**WORK REQUIRED**.
Your copy of the data should leave out the images and match everything else exactly.

INFORMATION PROVIDED: Begin

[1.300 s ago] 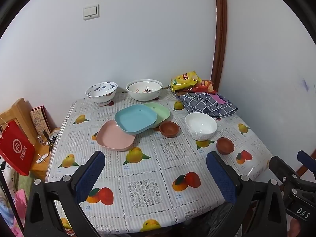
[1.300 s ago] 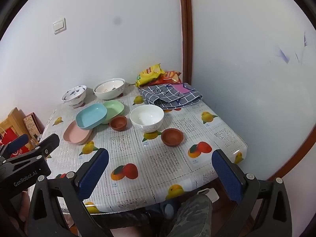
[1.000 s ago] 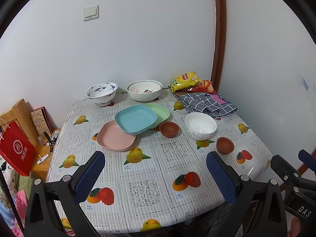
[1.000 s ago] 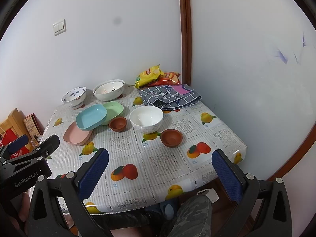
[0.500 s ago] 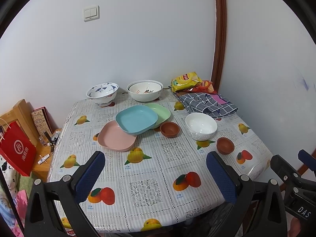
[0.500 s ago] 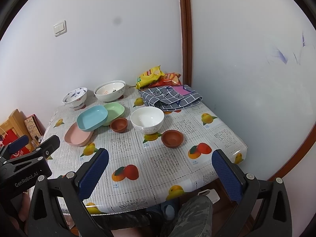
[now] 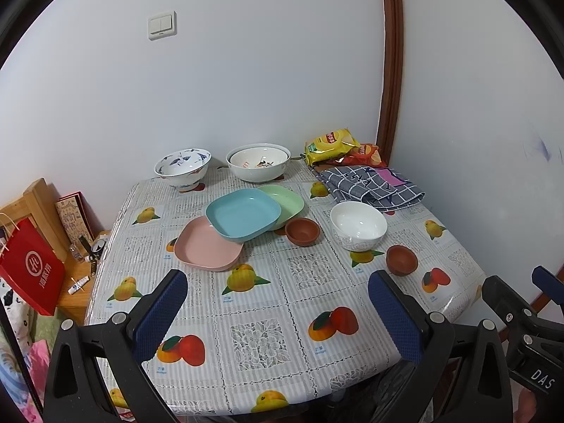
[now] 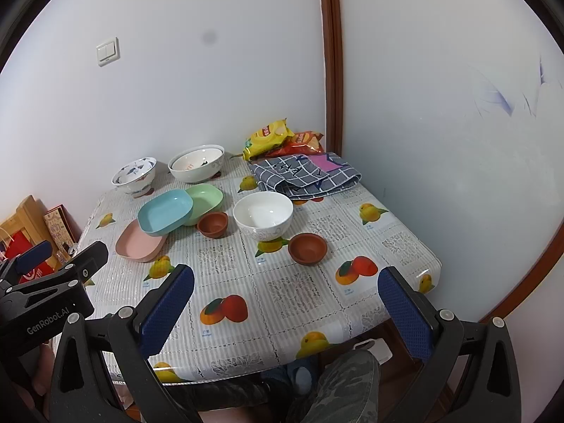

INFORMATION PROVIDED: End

**EXERCISE SOLUTION**.
[1.300 s ago] 
[1.300 s ago] 
[1.000 s ago] 
[1.000 s ago] 
[0.500 s ago] 
[0.500 s ago] 
[now] 
[now] 

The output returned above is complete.